• **TASK BRIEF**:
Reproduce all of the data exactly.

-- -- --

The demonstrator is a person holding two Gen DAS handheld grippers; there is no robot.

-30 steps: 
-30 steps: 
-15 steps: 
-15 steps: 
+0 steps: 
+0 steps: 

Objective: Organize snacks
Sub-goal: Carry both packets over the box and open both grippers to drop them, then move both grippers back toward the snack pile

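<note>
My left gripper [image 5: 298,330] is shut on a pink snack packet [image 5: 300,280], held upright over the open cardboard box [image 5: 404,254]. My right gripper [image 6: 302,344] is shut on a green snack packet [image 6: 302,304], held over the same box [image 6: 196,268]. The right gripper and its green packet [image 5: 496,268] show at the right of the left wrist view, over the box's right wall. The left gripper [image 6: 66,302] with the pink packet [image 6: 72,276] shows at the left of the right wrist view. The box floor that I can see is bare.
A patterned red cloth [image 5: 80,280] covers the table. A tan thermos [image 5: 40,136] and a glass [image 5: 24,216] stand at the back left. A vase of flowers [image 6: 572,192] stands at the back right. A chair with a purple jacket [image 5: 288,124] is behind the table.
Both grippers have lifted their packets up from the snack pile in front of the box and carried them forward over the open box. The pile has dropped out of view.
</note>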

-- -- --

• **EXPECTED ANSWER**:
The demonstrator is a person holding two Gen DAS handheld grippers; there is no robot.

-30 steps: 
-30 steps: 
-15 steps: 
-15 steps: 
+0 steps: 
+0 steps: 

Objective: Organize snacks
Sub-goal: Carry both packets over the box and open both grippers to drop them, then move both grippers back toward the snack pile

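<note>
My left gripper [image 5: 298,330] is shut on a pink snack packet [image 5: 300,280], held upright over the open cardboard box [image 5: 404,254]. My right gripper [image 6: 302,344] is shut on a green snack packet [image 6: 302,304], held over the same box [image 6: 196,268]. The right gripper and its green packet [image 5: 496,268] show at the right of the left wrist view, over the box's right wall. The left gripper [image 6: 66,302] with the pink packet [image 6: 72,276] shows at the left of the right wrist view. The box floor that I can see is bare.
A patterned red cloth [image 5: 80,280] covers the table. A tan thermos [image 5: 40,136] and a glass [image 5: 24,216] stand at the back left. A vase of flowers [image 6: 572,192] stands at the back right. A chair with a purple jacket [image 5: 288,124] is behind the table.
Both grippers have lifted their packets up from the snack pile in front of the box and carried them forward over the open box. The pile has dropped out of view.
</note>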

The output is finished.